(Data entries)

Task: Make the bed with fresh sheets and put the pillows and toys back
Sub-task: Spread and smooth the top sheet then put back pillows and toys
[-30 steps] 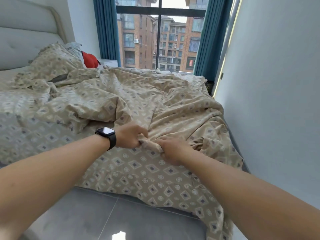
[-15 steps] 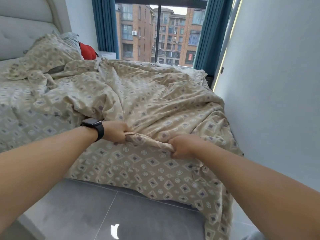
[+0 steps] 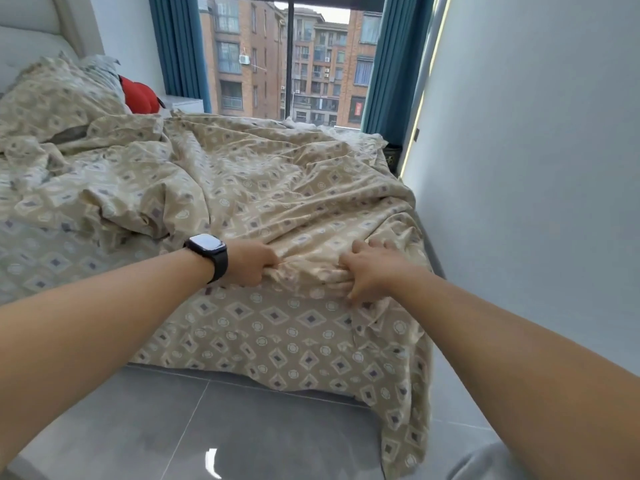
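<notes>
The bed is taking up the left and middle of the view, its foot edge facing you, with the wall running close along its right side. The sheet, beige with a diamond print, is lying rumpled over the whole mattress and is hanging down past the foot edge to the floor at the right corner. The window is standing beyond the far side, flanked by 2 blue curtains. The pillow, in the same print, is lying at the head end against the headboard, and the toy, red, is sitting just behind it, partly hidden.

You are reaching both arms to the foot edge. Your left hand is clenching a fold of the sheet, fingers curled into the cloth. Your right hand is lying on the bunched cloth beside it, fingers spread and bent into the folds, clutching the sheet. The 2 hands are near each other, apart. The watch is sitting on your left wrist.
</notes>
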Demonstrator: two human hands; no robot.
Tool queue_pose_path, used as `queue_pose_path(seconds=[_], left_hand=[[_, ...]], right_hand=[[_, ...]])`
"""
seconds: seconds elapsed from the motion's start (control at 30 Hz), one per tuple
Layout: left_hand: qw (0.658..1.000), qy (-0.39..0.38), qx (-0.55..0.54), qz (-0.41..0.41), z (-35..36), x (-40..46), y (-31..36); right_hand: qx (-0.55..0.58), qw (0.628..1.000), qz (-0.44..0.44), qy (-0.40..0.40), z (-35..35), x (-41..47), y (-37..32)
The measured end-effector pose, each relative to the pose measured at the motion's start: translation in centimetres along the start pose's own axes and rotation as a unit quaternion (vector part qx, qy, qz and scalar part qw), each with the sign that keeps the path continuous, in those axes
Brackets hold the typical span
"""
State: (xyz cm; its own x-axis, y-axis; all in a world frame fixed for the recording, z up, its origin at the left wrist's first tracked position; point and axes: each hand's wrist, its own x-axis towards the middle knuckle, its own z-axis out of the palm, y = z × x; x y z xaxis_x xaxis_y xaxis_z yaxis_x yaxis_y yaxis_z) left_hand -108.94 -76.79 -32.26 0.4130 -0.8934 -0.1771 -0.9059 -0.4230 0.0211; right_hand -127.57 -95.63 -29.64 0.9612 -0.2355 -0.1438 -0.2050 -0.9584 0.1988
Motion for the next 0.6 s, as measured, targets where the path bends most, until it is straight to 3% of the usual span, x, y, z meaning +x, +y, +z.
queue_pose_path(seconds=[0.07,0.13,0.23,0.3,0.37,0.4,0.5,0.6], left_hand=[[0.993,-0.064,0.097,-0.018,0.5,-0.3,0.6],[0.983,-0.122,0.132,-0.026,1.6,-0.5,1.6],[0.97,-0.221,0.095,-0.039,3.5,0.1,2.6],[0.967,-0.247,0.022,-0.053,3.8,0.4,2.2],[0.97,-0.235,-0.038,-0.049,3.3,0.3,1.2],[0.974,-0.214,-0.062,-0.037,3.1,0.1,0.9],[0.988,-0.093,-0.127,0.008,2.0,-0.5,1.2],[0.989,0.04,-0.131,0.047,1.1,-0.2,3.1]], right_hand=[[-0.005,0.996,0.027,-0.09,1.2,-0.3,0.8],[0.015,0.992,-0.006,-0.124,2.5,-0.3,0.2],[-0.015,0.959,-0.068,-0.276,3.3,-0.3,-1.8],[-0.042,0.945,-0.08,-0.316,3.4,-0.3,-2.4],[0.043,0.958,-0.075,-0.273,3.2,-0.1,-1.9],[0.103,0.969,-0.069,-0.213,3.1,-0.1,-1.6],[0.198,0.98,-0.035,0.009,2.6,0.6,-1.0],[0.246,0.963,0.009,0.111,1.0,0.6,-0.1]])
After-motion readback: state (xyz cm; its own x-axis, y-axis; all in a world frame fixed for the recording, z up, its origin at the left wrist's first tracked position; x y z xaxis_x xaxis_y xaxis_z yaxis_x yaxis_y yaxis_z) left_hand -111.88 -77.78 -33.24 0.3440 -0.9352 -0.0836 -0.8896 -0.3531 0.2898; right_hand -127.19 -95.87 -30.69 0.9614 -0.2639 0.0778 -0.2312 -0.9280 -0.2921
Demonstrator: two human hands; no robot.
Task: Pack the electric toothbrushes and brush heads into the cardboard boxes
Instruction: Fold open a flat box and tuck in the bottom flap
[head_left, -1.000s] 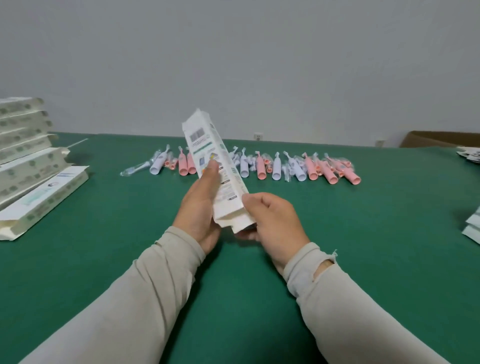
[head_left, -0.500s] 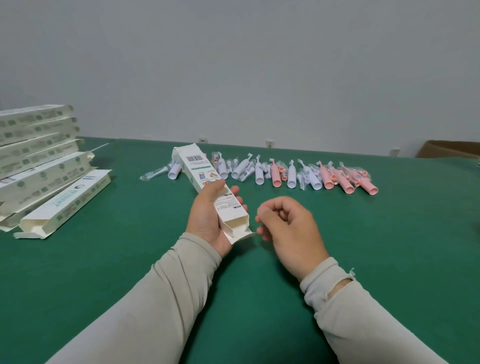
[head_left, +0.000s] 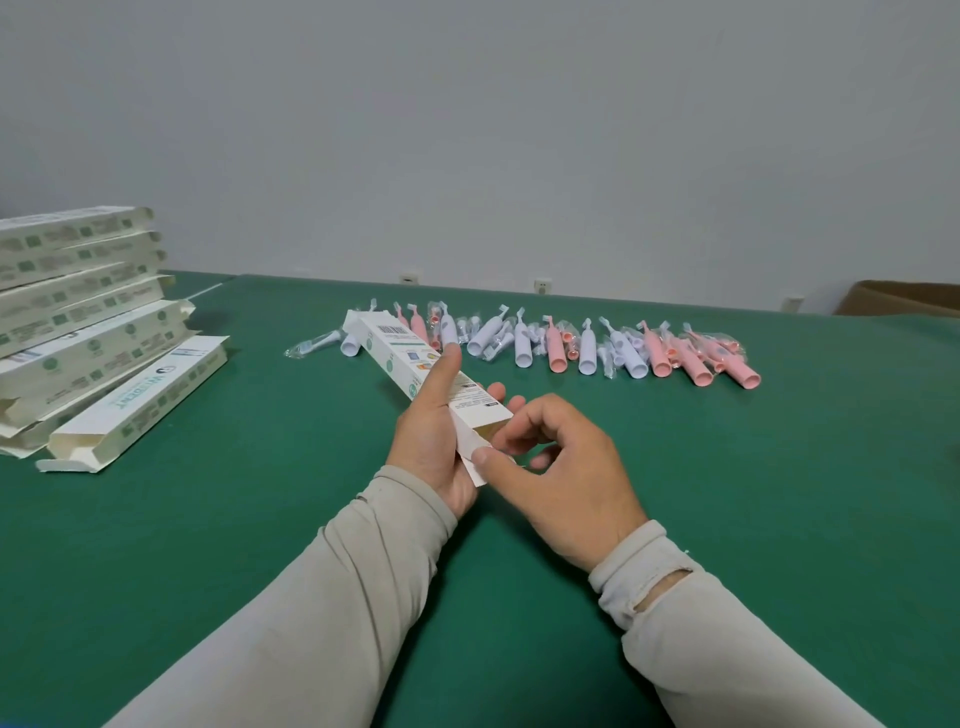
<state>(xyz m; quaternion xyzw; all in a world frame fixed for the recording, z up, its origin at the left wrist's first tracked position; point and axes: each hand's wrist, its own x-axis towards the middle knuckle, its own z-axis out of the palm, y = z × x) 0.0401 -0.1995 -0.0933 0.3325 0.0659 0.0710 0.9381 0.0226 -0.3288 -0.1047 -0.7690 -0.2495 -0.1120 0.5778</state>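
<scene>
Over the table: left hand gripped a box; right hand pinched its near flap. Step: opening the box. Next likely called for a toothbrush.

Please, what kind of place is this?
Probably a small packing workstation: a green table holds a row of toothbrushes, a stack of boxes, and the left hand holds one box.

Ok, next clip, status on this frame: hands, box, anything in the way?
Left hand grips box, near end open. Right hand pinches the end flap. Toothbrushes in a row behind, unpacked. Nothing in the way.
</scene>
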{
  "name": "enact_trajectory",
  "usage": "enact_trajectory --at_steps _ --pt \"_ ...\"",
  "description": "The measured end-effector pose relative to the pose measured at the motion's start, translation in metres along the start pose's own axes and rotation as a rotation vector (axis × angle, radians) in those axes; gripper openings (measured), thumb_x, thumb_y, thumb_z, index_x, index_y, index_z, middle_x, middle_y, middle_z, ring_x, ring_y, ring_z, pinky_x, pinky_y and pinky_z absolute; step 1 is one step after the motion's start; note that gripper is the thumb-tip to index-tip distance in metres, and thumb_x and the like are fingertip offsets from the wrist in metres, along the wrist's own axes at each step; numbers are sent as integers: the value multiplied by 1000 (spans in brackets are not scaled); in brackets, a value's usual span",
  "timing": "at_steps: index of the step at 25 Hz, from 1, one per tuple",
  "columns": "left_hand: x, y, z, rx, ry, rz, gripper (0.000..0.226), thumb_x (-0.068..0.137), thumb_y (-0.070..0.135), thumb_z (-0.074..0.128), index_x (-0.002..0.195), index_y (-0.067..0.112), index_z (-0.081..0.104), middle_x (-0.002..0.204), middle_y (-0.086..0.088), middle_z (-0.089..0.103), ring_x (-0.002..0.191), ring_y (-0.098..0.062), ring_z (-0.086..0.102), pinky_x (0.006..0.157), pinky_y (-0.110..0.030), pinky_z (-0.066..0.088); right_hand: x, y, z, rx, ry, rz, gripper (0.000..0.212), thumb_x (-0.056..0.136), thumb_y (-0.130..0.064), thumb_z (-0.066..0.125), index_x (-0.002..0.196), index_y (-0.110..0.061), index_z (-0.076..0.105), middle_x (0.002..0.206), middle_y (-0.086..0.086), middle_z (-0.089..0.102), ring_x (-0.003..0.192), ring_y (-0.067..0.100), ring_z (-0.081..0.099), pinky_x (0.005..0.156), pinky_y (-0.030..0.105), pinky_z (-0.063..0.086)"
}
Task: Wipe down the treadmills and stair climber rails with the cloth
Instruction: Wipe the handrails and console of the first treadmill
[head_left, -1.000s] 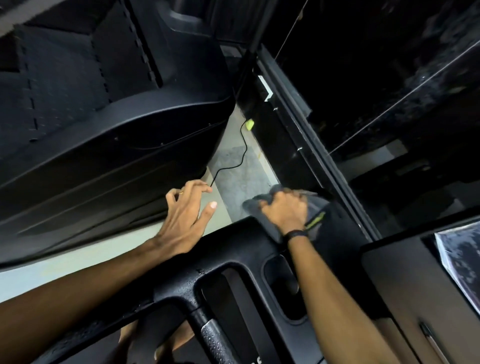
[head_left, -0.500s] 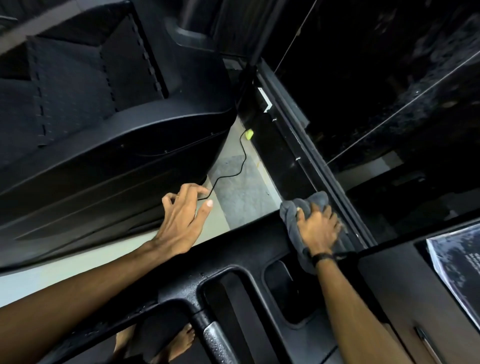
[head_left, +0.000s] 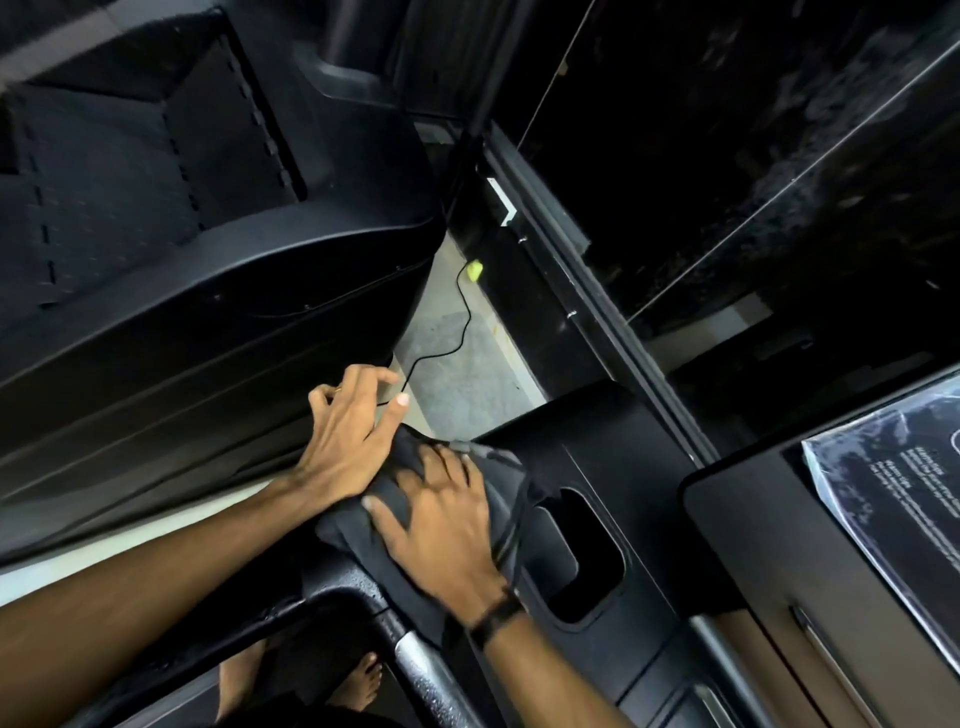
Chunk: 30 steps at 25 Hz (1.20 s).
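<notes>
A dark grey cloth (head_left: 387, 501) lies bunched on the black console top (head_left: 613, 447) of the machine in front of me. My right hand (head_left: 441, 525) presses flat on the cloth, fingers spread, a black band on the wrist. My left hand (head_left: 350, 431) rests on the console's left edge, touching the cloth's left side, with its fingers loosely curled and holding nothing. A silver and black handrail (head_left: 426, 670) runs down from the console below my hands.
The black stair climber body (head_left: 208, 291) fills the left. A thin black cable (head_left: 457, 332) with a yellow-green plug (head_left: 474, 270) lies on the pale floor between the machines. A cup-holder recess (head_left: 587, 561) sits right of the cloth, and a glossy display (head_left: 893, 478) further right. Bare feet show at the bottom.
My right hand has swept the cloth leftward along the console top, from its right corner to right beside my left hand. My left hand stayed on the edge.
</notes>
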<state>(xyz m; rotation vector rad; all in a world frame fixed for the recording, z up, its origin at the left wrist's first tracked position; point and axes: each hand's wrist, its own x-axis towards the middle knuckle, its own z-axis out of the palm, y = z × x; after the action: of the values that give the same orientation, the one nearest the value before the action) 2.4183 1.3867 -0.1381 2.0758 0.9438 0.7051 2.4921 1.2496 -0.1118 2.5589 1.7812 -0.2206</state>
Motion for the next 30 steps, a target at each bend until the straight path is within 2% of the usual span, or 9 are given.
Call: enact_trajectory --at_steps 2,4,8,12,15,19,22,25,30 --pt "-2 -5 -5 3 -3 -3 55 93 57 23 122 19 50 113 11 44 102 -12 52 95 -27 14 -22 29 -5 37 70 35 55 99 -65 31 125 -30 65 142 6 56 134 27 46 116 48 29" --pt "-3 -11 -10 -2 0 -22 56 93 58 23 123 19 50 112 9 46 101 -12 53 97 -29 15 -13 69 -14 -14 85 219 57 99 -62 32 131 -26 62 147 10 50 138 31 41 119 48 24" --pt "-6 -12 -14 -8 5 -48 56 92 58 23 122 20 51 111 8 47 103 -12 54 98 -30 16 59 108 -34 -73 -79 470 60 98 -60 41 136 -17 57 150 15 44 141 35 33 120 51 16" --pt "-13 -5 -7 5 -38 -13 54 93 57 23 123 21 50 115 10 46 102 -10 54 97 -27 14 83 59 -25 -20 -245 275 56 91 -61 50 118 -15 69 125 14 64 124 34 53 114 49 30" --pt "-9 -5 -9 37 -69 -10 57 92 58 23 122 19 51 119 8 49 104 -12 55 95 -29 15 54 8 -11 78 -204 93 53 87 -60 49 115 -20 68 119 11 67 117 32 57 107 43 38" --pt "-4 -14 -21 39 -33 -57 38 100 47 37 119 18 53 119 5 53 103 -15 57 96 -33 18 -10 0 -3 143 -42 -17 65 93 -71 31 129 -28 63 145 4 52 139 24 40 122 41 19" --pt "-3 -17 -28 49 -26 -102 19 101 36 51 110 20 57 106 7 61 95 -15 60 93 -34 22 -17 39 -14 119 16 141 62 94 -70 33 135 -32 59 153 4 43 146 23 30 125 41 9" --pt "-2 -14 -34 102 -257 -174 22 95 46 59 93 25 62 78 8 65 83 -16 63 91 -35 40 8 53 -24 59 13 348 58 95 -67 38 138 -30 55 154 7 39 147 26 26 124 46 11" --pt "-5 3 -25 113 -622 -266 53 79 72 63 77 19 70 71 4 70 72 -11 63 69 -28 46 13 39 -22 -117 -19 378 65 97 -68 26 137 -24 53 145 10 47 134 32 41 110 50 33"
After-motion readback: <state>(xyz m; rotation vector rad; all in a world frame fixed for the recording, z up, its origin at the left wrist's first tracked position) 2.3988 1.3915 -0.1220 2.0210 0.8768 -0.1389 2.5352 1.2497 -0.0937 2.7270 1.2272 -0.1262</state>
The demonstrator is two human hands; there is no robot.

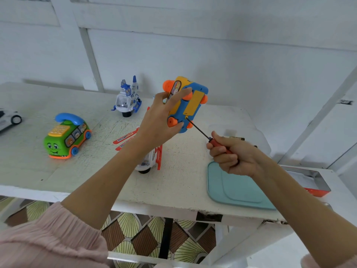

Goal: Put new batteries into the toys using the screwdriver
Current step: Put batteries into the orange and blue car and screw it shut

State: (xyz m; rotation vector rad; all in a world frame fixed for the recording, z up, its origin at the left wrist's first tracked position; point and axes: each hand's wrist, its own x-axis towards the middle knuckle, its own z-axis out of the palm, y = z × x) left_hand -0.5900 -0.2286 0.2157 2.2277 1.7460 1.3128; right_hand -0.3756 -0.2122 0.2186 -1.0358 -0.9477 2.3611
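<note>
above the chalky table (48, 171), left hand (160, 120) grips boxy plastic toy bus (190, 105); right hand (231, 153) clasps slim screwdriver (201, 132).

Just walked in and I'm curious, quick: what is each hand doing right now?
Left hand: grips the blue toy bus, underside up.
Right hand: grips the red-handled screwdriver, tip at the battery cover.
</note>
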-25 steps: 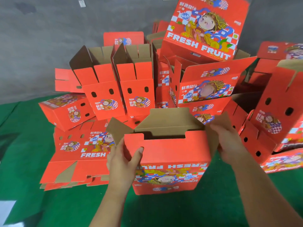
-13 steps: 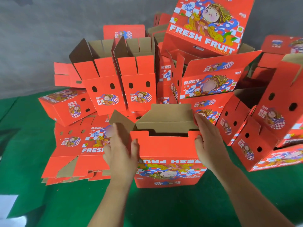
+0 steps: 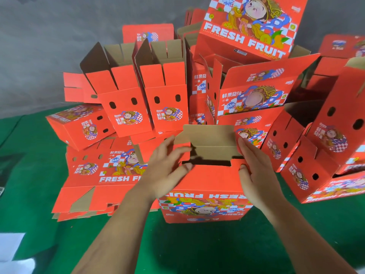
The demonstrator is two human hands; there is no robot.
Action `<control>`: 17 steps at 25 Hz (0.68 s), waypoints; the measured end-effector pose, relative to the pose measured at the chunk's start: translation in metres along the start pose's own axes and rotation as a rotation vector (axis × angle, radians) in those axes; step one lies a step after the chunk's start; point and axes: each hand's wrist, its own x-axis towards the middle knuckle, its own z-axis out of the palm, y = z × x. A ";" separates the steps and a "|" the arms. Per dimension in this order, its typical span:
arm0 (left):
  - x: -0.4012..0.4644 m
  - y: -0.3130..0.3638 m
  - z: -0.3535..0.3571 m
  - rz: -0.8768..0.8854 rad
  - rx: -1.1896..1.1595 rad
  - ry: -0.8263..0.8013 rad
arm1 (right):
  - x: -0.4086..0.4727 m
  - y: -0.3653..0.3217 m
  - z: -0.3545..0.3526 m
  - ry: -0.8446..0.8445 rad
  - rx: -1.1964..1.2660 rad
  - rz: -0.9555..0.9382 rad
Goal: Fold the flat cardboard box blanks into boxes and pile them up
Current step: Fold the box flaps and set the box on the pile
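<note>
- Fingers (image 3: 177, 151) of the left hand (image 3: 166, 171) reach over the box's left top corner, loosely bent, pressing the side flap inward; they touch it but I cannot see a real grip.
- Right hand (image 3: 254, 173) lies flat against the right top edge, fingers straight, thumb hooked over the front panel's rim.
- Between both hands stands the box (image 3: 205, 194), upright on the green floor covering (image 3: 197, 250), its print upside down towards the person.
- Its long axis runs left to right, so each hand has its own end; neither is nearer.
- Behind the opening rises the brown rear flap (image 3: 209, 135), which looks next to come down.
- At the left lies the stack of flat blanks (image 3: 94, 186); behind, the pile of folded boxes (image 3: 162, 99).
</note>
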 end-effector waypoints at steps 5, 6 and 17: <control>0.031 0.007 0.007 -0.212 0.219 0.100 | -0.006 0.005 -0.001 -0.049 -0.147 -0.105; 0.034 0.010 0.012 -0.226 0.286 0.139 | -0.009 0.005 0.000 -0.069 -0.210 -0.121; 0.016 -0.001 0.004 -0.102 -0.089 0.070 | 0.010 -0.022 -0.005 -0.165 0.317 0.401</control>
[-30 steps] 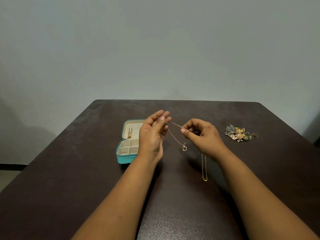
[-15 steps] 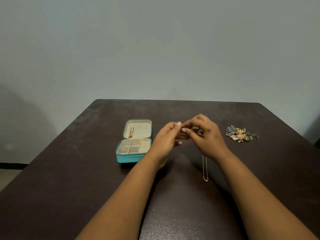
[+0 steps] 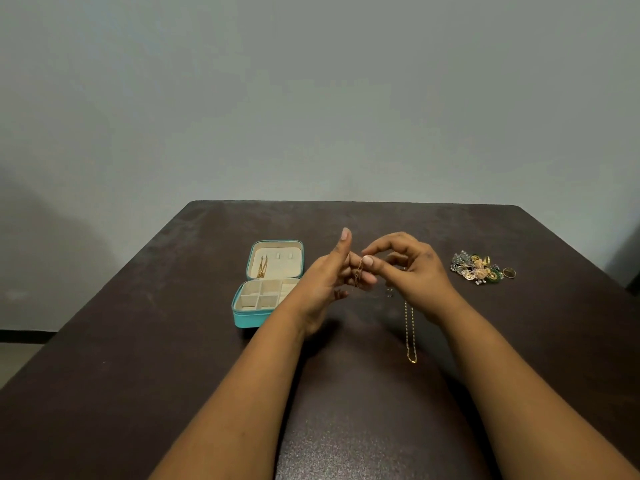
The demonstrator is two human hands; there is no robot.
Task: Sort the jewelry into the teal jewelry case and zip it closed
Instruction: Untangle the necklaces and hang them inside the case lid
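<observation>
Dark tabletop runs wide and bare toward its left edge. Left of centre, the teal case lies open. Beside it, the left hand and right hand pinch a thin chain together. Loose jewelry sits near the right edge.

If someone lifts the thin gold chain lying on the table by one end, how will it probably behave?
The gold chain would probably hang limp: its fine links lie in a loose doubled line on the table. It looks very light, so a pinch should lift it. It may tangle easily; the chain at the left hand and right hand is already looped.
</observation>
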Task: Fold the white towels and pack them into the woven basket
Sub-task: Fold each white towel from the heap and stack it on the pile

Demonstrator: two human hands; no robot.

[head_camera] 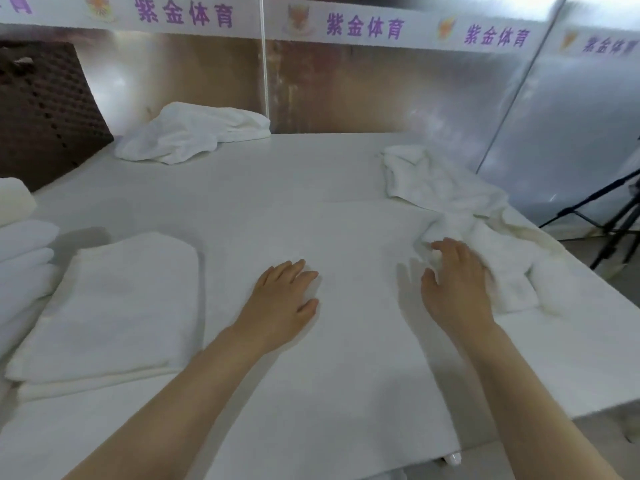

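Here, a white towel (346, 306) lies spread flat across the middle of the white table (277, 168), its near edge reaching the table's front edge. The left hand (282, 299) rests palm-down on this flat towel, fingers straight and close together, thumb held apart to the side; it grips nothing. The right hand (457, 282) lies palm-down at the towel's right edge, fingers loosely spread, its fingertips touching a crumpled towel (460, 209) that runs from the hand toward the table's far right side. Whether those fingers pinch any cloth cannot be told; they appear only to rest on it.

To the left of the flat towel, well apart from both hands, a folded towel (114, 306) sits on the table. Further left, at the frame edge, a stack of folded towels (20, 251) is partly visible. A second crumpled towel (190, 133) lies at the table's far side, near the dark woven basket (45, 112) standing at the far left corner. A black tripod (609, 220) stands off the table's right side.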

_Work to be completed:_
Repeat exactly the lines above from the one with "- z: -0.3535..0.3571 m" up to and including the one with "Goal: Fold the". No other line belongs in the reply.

_Output for this exercise:_
  - z: -0.3535..0.3571 m
  - rz: -0.8768..0.8854 rad
  - rx: -1.1896..1.1595 rad
  - ry: -0.8263..0.8013 rad
arm1 (right):
  - x: -0.4086..0.4727 m
  - y: -0.3653..0.3217 m
  - z: -0.3545..0.3526 m
  - ry: -0.8446..0.8445 rad
  - rx: -1.1964..1.2660 rad
  - rz: -0.9555..0.9382 rad
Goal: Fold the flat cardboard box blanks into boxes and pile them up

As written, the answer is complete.